How to prevent XSS with HTML/PHP?

Problem

Cross-site scripting is the unintended execution of remote code by a web client. Any web application might expose itself to XSS if it takes input from a user and outputs it directly on a web page. If input includes HTML or JavaScript, remote code can be executed when this content is rendered by the web client.

For example, if a 3rd party side contains a JavaScript file:

// http://example.com/runme.js
document.write("I'm running");

And a PHP application directly outputs a string passed into it:

<?php
echo '<div>' . $_GET['input'] . '</div>';

If an unchecked GET parameter contains <script src="http://example.com/runme.js"></script> then the output of the PHP script will be:

<div><script src="http://example.com/runme.js"></script></div>

The 3rd party JavaScript will run and the user will see "I'm running" on the web page.

Solution

As a general rule, never trust input coming from a client. Every GET parameter, POST or PUT content, and cookie value could be anything at all, and should therefore be validated. When outputting any of these values, escape them so they will not be evaluated in an unexpected way.

Keep in mind that even in the simplest applications data can be moved around and it will be hard to keep track of all sources. Therefore it is a best practice to always escape output.

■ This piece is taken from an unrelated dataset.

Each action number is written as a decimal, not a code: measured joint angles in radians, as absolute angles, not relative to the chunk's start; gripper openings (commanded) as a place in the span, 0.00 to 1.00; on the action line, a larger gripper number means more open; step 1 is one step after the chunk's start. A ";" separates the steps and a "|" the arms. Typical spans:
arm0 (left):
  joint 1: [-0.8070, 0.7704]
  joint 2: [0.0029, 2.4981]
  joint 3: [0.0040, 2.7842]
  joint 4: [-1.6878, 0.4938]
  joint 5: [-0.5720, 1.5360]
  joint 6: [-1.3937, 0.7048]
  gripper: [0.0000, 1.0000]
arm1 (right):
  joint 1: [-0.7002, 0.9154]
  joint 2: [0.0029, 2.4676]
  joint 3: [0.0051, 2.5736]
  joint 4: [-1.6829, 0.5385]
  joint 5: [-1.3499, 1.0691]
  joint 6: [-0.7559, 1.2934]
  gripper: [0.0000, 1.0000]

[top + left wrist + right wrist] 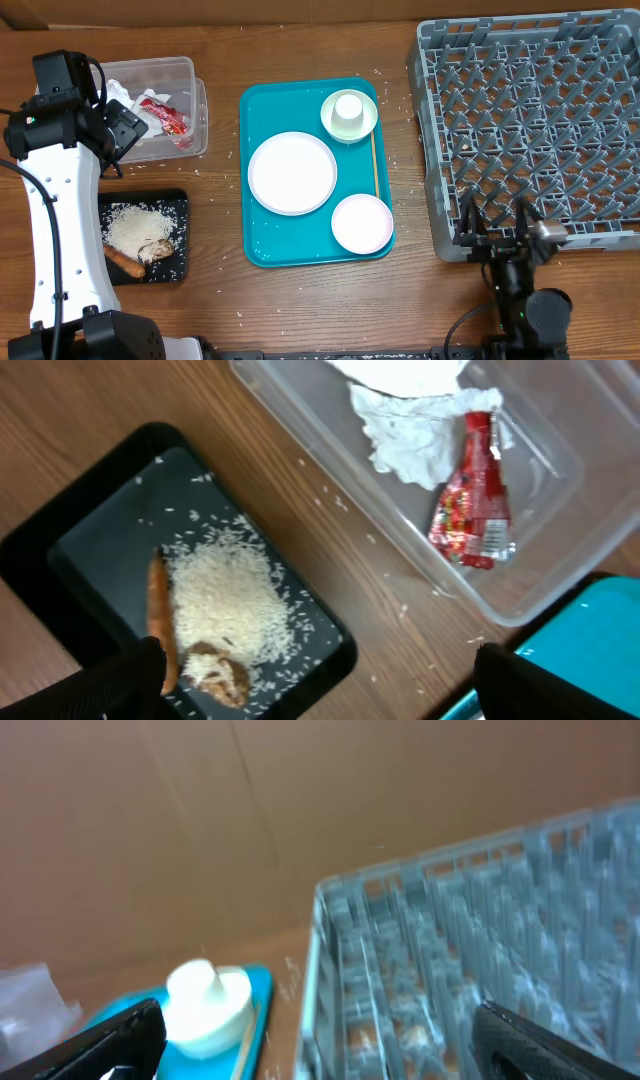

PHP provides a few ways to escape output depending on the context.

Filter Functions

PHPs Filter Functions allow the input data to the php script to be sanitized or validated in many ways. They are useful when saving or outputting client input.

HTML Encoding

htmlspecialchars will convert any "HTML special characters" into their HTML encodings, meaning they will then not be processed as standard HTML. To fix our previous example using this method:

<?php
echo '<div>' . htmlspecialchars($_GET['input']) . '</div>';
// or
echo '<div>' . filter_input(INPUT_GET, 'input', FILTER_SANITIZE_SPECIAL_CHARS) . '</div>';

Would output:

<div>&lt;script src=&quot;http://example.com/runme.js&quot;&gt;&lt;/script&gt;</div>

Everything inside the <div> tag will not be interpreted as a JavaScript tag by the browser, but instead as a simple text node. The user will safely see:

<script src="http://example.com/runme.js"></script>

URL Encoding

When outputting a dynamically generated URL, PHP provides the urlencode function to safely output valid URLs. So, for example, if a user is able to input data that becomes part of another GET parameter:

<?php
$input = urlencode($_GET['input']);
// or
$input = filter_input(INPUT_GET, 'input', FILTER_SANITIZE_URL);
echo '<a href="http://example.com/page?input="' . $input . '">Link</a>';

Any malicious input will be converted to an encoded URL parameter.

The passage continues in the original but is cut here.